# What you need to do
Looking at the entries, say how many lines contain the string "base". Offer nothing besides the number.

Dataset items
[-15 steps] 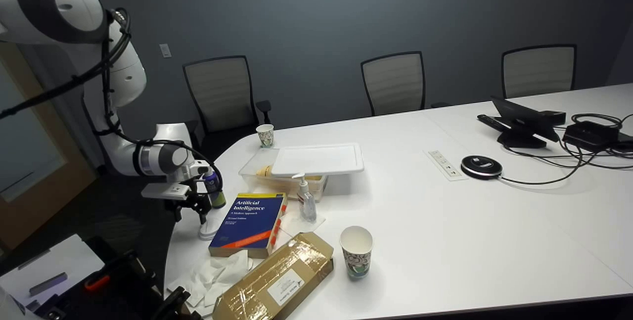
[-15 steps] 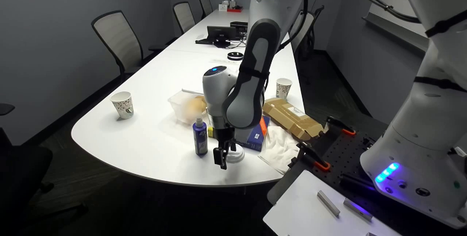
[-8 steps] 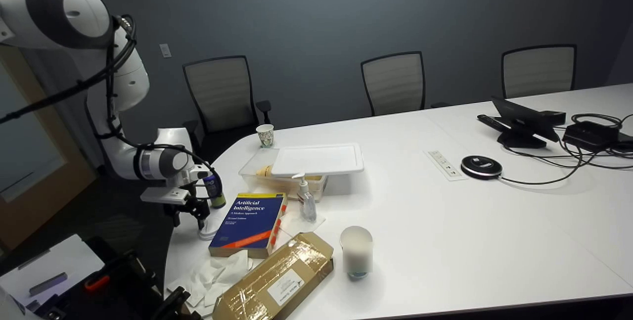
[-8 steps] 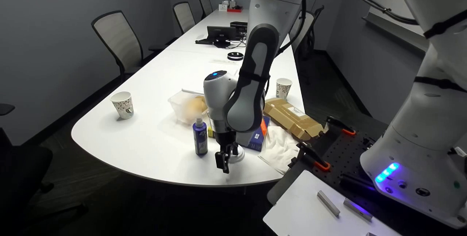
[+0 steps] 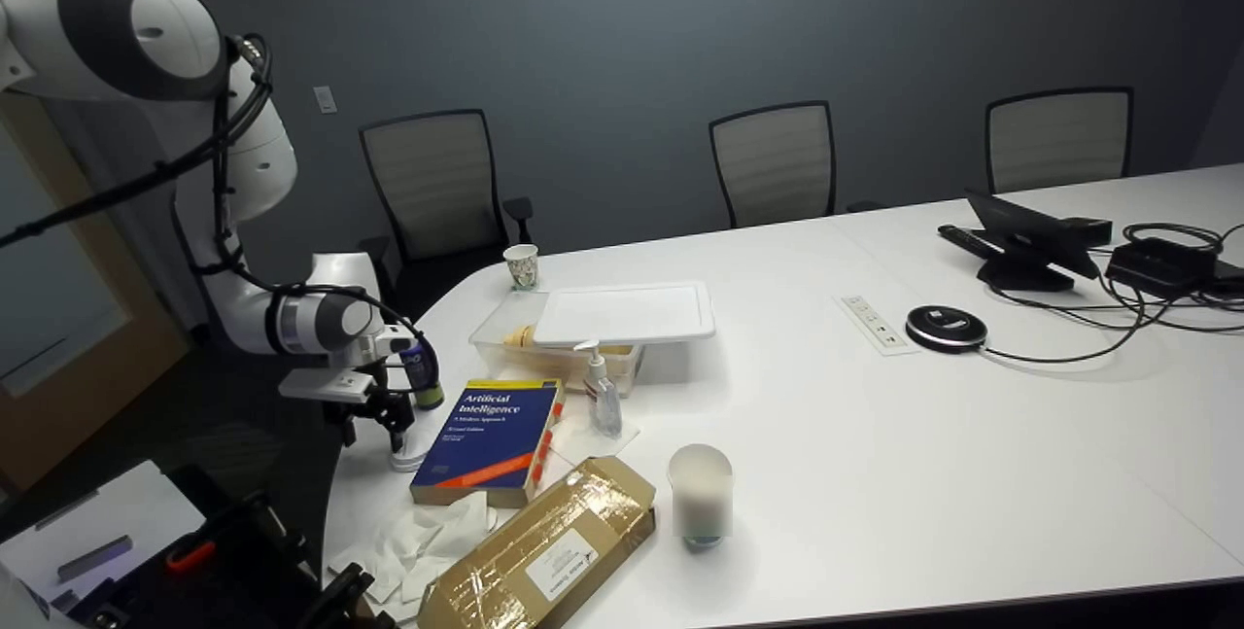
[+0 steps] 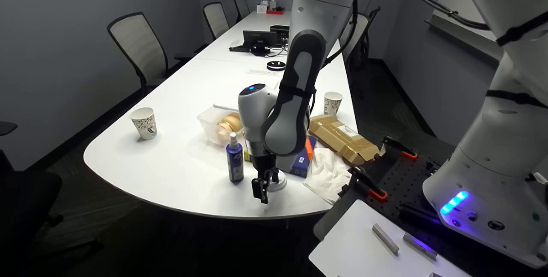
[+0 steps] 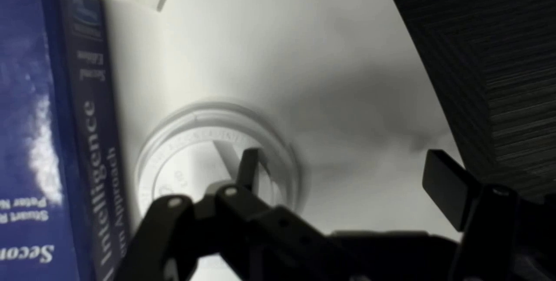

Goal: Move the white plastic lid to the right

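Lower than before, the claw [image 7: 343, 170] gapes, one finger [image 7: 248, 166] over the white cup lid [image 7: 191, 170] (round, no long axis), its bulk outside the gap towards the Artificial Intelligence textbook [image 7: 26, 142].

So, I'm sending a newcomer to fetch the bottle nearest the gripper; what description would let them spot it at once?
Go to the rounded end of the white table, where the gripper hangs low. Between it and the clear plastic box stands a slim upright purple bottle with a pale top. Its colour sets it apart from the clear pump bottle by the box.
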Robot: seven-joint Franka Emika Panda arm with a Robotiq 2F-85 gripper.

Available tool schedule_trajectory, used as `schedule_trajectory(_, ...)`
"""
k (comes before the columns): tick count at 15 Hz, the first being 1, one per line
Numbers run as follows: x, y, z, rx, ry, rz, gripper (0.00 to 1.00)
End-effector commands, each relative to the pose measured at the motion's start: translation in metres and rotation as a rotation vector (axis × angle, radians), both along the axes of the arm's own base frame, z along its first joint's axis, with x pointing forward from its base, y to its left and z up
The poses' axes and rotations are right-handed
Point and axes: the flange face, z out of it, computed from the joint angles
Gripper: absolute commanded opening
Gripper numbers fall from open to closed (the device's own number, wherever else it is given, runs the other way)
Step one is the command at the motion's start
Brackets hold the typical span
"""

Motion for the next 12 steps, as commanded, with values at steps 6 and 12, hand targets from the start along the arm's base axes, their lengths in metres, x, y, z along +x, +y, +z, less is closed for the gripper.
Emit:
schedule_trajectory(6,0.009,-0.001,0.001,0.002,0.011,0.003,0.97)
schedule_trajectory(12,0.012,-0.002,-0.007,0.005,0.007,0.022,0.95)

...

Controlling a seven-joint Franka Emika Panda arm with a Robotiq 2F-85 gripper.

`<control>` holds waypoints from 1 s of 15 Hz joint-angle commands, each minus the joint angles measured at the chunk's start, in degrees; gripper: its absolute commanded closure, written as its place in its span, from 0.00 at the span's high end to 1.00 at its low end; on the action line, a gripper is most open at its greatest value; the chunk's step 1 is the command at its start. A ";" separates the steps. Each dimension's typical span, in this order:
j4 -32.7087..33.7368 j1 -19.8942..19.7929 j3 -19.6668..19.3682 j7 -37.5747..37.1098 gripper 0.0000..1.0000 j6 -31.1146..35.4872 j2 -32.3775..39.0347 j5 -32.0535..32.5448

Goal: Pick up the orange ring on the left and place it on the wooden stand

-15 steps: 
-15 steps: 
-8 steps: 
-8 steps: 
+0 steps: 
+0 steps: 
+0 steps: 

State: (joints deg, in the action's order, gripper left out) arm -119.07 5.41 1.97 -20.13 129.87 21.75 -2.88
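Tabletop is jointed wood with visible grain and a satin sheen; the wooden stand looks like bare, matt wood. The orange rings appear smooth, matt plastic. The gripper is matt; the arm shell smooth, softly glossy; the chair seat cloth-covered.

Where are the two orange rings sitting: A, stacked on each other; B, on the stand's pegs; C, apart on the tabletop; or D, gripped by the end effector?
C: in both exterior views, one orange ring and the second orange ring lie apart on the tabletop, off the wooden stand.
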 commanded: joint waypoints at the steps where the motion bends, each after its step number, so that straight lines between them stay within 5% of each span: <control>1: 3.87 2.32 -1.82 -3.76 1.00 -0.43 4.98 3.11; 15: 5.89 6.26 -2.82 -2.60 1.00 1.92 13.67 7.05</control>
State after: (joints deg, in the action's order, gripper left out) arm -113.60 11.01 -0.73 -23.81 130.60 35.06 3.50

# Written answer
2